- [THE TASK]:
Return the listing below character for character.

- [GIVEN MATERIAL]:
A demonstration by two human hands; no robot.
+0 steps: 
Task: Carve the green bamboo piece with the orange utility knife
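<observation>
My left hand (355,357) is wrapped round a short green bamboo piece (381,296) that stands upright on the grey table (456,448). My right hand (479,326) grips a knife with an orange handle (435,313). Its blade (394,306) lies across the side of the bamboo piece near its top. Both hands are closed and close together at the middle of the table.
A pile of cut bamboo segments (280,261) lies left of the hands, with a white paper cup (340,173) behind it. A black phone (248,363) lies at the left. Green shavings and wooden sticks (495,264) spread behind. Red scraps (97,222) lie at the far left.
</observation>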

- [REPLY]:
A demonstration by two human hands; no robot.
+0 steps: 
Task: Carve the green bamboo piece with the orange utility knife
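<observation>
My left hand (355,357) is wrapped round a short green bamboo piece (381,296) that stands upright on the grey table (456,448). My right hand (479,326) grips a knife with an orange handle (435,313). Its blade (394,306) lies across the side of the bamboo piece near its top. Both hands are closed and close together at the middle of the table.
A pile of cut bamboo segments (280,261) lies left of the hands, with a white paper cup (340,173) behind it. A black phone (248,363) lies at the left. Green shavings and wooden sticks (495,264) spread behind. Red scraps (97,222) lie at the far left.
</observation>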

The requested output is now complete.